The communion of excitable, tortured, competitive souls in New York is working off of specific examples from a long tradition of catty, urbane, self-involved commentary. From Dorothy Parker and Truman Capote to Norman Mailer and Tom Wolfe to Graydon Carter and Spy magazine to Nick Denton and his bitchy Gawker empire, the NY media circus is ordered and replenished by an anxious, aggressive, semi-twisted sense of value, but value nonetheless. And these are quality writers. Their culture of gossip, and really, its pointed criticism, has paid off.
Here, we don't value each other's social contribution enough to give half a shit, or to start up Gawkers of our own. We don't tend to think that our jobs or writing or magazines matter enough to make fun of, and when we do talk smack, it's usually because we're embarrassed. Even the lone attempt at published satire, the on-again/off-again media and politics rag Frank, is lame and ineffectual.

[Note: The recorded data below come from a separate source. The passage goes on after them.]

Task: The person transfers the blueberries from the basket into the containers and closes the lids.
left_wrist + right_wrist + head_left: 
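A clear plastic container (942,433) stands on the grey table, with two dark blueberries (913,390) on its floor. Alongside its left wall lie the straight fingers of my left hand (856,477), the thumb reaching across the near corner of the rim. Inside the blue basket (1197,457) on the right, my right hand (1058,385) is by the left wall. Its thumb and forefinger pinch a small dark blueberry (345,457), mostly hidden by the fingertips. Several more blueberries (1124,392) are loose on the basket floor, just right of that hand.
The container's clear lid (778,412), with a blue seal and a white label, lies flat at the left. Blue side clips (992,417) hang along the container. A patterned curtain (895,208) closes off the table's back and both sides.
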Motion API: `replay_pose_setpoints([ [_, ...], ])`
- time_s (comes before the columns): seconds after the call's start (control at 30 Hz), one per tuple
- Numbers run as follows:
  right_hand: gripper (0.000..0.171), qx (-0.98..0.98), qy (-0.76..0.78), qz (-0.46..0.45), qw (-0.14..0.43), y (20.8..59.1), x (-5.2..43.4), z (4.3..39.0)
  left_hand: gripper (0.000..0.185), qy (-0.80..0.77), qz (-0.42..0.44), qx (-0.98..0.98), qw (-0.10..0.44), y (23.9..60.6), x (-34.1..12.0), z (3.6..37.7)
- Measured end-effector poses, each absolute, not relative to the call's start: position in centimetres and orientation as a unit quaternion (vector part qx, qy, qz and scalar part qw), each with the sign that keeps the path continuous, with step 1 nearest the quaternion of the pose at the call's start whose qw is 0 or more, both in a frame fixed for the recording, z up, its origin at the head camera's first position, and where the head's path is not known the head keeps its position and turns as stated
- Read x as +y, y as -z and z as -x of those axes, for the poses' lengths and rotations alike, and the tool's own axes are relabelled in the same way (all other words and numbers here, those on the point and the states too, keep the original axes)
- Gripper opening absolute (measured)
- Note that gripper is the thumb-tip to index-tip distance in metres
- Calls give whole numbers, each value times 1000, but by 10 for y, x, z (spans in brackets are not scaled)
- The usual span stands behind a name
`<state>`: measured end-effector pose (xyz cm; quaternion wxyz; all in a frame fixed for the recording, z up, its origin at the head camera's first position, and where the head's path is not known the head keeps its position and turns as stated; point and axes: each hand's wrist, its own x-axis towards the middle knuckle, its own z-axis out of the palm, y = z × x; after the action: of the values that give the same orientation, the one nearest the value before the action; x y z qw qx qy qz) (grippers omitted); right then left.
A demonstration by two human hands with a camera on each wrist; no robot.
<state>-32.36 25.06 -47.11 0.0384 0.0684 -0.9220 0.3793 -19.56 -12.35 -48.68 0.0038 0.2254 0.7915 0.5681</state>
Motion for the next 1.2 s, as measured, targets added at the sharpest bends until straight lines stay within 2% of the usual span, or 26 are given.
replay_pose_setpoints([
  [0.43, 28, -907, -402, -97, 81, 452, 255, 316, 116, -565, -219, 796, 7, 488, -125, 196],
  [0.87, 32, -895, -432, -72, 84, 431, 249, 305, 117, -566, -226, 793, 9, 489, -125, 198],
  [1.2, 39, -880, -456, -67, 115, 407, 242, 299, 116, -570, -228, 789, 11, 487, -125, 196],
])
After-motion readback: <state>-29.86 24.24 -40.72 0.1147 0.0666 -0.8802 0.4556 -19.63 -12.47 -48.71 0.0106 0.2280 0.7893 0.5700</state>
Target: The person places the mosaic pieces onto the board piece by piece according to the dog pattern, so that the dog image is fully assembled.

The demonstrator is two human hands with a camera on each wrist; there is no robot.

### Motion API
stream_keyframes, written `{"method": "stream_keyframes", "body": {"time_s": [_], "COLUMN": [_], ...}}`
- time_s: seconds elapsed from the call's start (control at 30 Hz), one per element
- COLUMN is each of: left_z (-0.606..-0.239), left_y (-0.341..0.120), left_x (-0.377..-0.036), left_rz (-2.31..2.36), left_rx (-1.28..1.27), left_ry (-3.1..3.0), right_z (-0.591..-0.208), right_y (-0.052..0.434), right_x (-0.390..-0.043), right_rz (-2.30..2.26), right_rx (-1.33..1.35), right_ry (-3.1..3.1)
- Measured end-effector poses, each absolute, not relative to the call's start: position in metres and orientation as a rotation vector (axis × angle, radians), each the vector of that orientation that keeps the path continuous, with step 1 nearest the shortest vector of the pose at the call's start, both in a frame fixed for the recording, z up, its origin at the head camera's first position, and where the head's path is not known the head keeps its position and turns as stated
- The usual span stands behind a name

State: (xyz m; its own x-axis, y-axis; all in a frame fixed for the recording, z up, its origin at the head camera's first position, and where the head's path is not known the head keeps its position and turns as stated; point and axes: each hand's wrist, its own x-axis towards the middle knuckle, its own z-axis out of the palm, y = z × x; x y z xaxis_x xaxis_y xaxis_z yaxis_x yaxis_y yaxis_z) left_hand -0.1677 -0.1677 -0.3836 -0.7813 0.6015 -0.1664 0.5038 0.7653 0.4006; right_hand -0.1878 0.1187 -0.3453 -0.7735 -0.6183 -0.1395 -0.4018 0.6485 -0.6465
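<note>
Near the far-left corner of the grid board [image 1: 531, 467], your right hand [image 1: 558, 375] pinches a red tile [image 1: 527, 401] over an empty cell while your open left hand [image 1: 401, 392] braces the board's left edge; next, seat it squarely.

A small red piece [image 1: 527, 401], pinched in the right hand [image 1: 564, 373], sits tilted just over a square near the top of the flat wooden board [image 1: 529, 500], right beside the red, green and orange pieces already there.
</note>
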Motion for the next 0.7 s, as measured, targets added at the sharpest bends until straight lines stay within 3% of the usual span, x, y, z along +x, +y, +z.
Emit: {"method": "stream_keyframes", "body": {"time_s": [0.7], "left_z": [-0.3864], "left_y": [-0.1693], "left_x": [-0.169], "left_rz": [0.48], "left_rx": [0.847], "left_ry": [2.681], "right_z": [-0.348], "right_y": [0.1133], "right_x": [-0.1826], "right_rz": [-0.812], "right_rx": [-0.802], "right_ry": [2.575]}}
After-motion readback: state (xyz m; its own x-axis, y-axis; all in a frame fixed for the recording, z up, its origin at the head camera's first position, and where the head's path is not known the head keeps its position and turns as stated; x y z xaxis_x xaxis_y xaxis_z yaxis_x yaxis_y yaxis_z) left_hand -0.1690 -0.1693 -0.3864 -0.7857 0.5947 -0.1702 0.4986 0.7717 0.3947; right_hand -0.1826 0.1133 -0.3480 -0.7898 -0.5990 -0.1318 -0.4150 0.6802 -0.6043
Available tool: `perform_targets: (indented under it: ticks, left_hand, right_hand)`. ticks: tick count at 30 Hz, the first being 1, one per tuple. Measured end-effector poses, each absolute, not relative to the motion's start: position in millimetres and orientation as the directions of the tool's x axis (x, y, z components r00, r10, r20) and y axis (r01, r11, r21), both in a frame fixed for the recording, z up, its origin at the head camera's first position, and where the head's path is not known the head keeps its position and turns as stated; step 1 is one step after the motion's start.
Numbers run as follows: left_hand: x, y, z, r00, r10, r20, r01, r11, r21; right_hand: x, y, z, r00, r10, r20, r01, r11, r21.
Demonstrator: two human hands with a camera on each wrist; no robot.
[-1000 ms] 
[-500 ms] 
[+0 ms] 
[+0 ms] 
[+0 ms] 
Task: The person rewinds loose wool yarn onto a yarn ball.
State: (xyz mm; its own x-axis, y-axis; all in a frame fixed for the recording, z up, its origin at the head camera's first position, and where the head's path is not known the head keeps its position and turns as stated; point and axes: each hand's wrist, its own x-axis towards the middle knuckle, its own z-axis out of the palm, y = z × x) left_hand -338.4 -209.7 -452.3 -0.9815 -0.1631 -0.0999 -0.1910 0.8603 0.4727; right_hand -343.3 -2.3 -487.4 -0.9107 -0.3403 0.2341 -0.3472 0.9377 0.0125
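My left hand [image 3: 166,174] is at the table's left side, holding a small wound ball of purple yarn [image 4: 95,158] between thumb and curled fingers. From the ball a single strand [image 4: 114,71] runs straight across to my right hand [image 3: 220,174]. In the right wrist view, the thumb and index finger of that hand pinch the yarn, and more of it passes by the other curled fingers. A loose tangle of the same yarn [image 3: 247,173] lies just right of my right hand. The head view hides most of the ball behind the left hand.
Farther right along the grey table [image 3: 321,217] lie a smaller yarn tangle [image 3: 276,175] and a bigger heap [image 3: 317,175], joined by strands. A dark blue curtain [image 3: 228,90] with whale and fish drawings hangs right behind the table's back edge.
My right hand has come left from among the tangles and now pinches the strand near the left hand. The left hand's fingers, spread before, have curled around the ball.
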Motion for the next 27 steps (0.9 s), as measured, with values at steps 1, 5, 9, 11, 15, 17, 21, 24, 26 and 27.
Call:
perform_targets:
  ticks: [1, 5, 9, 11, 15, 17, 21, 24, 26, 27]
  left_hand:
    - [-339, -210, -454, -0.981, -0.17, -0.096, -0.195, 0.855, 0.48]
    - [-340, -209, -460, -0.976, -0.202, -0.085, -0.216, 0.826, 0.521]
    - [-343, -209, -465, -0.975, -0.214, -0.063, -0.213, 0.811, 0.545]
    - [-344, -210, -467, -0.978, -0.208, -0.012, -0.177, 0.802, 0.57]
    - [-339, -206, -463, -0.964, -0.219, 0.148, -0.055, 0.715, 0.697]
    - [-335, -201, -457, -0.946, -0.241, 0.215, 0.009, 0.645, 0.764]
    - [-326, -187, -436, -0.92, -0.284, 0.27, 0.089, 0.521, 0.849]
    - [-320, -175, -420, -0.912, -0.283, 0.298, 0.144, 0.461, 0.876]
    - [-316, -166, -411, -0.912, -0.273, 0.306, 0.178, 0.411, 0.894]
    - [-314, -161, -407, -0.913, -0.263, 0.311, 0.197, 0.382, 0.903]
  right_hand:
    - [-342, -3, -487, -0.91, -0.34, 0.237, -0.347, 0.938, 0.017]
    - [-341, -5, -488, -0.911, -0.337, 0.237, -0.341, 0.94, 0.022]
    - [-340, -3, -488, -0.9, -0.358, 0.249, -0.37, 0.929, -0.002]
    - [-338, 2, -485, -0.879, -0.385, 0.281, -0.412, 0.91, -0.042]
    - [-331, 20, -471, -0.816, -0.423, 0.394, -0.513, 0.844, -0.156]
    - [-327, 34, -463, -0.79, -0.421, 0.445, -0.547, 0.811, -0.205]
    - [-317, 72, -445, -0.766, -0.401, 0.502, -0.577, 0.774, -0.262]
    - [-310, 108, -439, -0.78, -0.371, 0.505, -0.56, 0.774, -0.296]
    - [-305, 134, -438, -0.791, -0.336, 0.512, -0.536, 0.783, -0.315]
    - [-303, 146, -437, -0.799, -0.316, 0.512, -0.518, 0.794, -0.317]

It's a good and common impulse, to be nice and polite, but such collective support necessarily becomes insulting. Toronto's media lambs look to each other for permission and guidance and precedent, and the challenge of keeping the lights on and holding down one of a few good jobs usually trumps the prospective of challenging the literary mandate. In Toronto, we rarely bare our teeth. But, and I'm sure of this, we do have teeth to bare, and I would happily submit to the ravages of Jessica Roy's social media nightmare if it meant writing something I want to read.